- _EXERCISE PROMPT_
I need the number of lines in the data that contain the word "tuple", and nothing beyond it.

- _SUPPLIED INFORMATION_
═══

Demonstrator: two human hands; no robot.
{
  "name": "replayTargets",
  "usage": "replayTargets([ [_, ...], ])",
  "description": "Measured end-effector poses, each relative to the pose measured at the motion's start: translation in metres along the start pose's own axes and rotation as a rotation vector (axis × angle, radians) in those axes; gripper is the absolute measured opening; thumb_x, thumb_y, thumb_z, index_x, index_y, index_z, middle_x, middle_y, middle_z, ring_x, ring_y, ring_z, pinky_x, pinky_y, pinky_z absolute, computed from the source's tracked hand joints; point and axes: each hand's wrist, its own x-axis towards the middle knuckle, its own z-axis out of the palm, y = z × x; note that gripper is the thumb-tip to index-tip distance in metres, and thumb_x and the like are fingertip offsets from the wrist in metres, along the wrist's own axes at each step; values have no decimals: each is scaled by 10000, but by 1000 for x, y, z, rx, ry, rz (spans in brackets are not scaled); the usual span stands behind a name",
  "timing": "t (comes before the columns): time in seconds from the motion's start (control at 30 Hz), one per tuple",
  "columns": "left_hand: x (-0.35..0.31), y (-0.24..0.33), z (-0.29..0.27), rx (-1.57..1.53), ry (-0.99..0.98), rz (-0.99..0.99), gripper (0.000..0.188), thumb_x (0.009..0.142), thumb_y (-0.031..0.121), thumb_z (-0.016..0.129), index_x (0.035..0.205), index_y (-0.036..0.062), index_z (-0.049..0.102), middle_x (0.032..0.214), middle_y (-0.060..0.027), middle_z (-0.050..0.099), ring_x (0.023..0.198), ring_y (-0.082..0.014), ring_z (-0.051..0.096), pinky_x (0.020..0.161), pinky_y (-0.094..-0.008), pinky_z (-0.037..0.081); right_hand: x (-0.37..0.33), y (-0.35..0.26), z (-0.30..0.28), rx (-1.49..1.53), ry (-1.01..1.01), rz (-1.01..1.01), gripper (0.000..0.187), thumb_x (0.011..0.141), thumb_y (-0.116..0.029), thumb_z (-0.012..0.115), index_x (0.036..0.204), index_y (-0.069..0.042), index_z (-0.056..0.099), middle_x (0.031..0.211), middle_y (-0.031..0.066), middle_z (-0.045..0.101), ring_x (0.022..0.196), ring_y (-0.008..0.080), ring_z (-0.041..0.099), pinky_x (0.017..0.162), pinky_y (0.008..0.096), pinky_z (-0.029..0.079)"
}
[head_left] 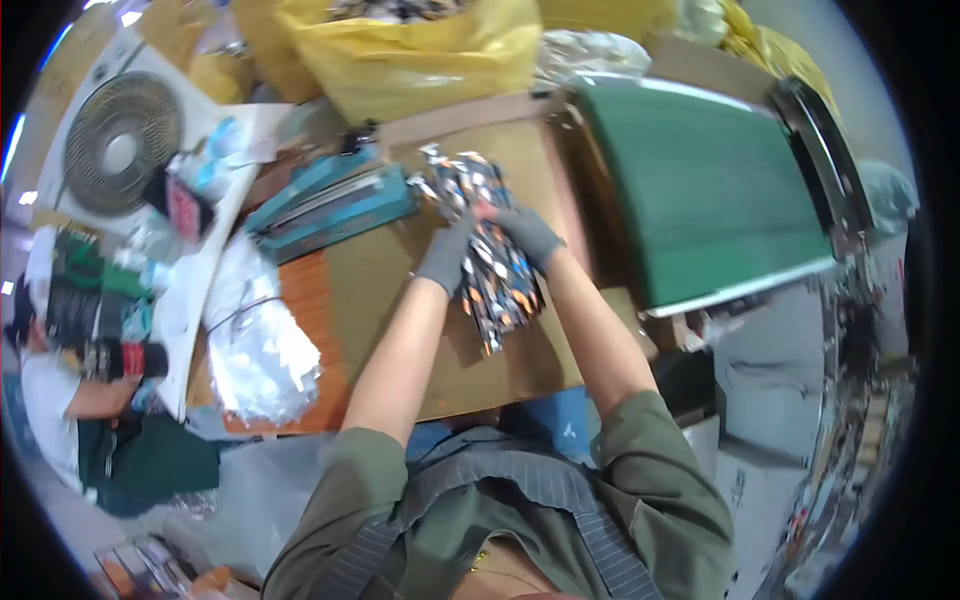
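Observation:
A bundle of slim, shiny packets (500, 285), patterned in black, orange and white, lies lengthwise between my hands above the cardboard-covered table (375, 310). My left hand (449, 250), in a grey glove with bare fingertips, is closed against its left side. From the right, my right hand (533, 236), gloved alike, grips the same bundle near its middle. The fingertips of both hands come together on top of it. The packets fan out at the far and near ends. Fingers under the bundle are hidden.
A yellow bag (420, 65) of similar packets stands at the far side. Blue-green open boxes (345, 215) and a tied stack of clear plastic bags (255, 345) lie left. A green conveyor belt (710, 190) runs at right. Further left are a fan (122, 150) and another person (55, 400).

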Motion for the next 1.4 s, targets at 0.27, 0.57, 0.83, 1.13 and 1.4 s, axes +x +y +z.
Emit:
replayTargets([
  [0.27,-167,50,-46,183,-308,744,503,638,110,804,1089,31,596,1006,-43,646,944,-137,592,846,-306,481,-105,-40,92,170,-308,-509,697,659,-153,770,1249,-30,420,1109,52,565,1022,164,550,906,314,440],
  [0.57,-212,-2,-105,399,-297,795,862,592,171,838,1315,52,384,1177,-56,549,1094,-191,523,962,-343,419,-180,-38,186,44,-302,-482,1027,609,-53,819,1418,-27,188,1195,126,496,1020,177,538,854,313,465],
  [0.83,-253,-84,-126,-582,-669,192,727,728,441,717,1255,20,447,1169,-90,554,1051,-199,556,934,-361,441,-156,-27,214,-222,-832,-20,411,762,-201,668,1089,38,597,987,143,643,891,197,620,796,307,486],
  [1.13,-246,-26,-350,1321,907,819,520,676,477,716,959,63,577,879,-129,606,783,-317,585,724,-414,467,-162,16,213,64,-731,-240,183,751,-172,580,756,10,594,750,155,631,725,242,619,697,344,500],
  [1.4,-265,22,-269,361,800,1032,372,950,239,432,655,19,487,557,-19,429,540,-120,395,513,-303,330,-182,7,182,48,-552,15,339,770,-117,573,1061,55,595,815,140,648,721,202,632,685,287,511],
])
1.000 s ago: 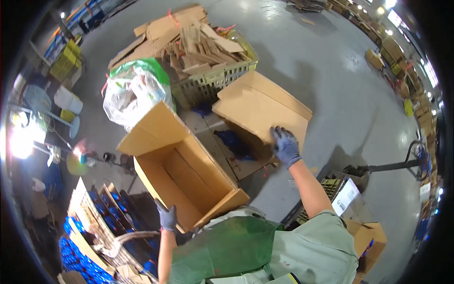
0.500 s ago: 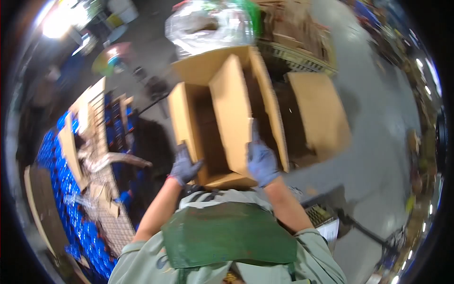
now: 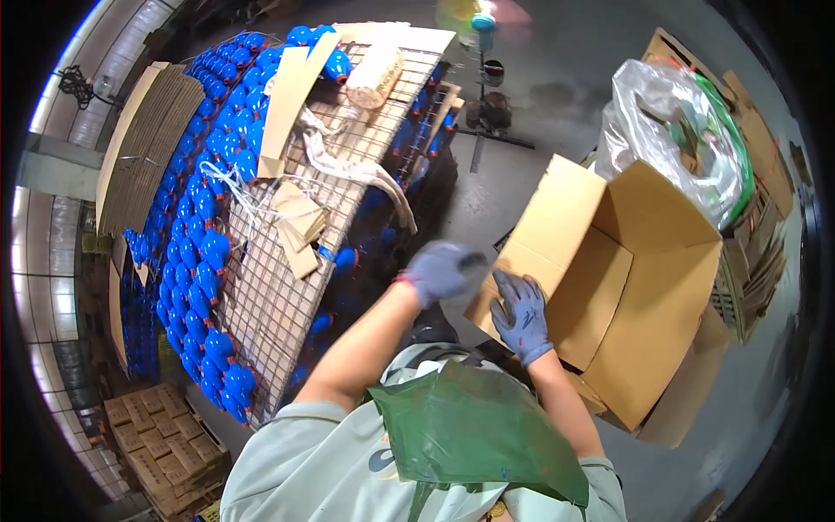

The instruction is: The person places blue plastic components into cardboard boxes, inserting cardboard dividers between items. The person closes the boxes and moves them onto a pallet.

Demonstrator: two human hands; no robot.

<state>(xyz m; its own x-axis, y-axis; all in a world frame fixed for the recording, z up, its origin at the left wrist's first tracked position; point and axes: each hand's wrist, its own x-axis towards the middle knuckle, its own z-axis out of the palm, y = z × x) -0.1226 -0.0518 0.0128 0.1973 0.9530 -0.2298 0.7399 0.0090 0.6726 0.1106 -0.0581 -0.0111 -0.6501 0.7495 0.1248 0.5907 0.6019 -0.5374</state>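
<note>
A brown cardboard box stands with its top open at my front right, its flaps folded outward. I can see its bare bottom panel inside. My right hand, in a grey-blue glove, lies against the near part of the box's left flap. Its thumb and fingers are apart, slightly bent. Just to the left, my left hand, gloved alike, is in the air between the box and the wire-mesh rack. Motion smears its fingers, so I cannot make out whether it holds anything.
On my left, a mesh-topped rack carries several rows of glossy blue rounded pieces, cardboard strips and a cloth strip. Flattened cardboard leans beyond. A clear plastic bag sits behind the box; a fan stands farther off.
The view has swung left, bringing the rack closer to the middle. My left hand has let go of the box's left side. My right hand has shifted from the inner panel to the left flap.
</note>
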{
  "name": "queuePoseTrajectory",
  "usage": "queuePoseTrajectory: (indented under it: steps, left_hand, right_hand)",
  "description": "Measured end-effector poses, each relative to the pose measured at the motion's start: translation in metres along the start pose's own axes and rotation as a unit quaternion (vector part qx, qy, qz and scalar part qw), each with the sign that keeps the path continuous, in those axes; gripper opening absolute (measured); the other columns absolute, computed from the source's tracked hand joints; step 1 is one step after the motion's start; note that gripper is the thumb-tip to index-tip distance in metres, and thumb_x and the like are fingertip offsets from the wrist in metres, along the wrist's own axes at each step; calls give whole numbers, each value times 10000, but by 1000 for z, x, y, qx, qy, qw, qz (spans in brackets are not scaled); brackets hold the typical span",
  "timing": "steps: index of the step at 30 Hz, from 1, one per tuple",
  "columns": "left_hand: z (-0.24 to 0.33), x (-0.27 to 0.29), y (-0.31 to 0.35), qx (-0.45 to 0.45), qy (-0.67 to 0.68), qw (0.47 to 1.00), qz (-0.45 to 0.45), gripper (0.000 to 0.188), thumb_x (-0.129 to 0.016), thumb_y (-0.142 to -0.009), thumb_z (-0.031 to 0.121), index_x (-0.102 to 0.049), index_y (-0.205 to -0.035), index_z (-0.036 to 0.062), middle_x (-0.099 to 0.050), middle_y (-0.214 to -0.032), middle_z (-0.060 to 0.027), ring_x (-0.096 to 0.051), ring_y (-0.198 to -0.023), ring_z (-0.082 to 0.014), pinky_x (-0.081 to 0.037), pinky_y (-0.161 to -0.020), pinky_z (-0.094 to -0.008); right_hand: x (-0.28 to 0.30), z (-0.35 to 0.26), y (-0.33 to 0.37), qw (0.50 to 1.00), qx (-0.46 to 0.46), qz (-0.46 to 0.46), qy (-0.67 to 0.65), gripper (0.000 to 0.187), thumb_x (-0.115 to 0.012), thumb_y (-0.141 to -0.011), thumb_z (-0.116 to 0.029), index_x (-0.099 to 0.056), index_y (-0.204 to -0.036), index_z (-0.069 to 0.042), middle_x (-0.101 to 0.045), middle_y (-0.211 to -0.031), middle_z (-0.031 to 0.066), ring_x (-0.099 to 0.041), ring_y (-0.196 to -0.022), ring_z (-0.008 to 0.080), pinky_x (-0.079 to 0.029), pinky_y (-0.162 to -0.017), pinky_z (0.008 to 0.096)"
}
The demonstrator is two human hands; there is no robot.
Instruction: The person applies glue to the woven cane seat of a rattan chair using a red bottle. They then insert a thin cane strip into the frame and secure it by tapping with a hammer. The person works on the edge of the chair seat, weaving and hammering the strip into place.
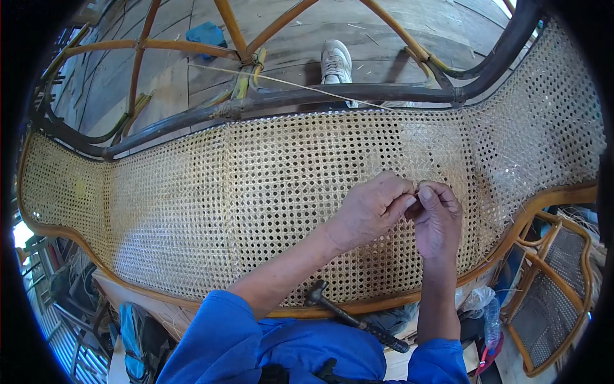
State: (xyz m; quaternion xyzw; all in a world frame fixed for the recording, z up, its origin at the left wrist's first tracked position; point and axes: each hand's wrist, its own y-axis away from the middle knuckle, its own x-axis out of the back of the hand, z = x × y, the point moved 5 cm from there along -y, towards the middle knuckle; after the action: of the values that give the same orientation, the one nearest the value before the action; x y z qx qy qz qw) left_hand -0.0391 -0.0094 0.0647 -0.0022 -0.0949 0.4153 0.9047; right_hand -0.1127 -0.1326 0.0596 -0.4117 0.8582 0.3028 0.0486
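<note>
A wide panel of woven cane webbing (288,173) in a curved rattan frame lies across in front of me. Over its right-centre part my left hand (374,211) and my right hand (436,221) meet, fingertips almost touching. Both are closed in a pinch; whatever is between the fingers is too small and hidden to name. One loose cane strand (288,83) stretches over the dark far rail toward the panel's far edge. A hammer (355,318) with a dark handle rests across the near rattan rim, by my lap.
Beyond the panel, rattan legs and braces (185,46) rise over a plank floor holding a blue object (206,36) and a shoe (336,62). At right stands another cane-panelled frame (556,297), near a plastic bottle (492,325). A blue-and-black bag (133,342) sits lower left.
</note>
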Motion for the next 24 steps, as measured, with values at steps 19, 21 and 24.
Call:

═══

- _COMPLETED EXERCISE_
2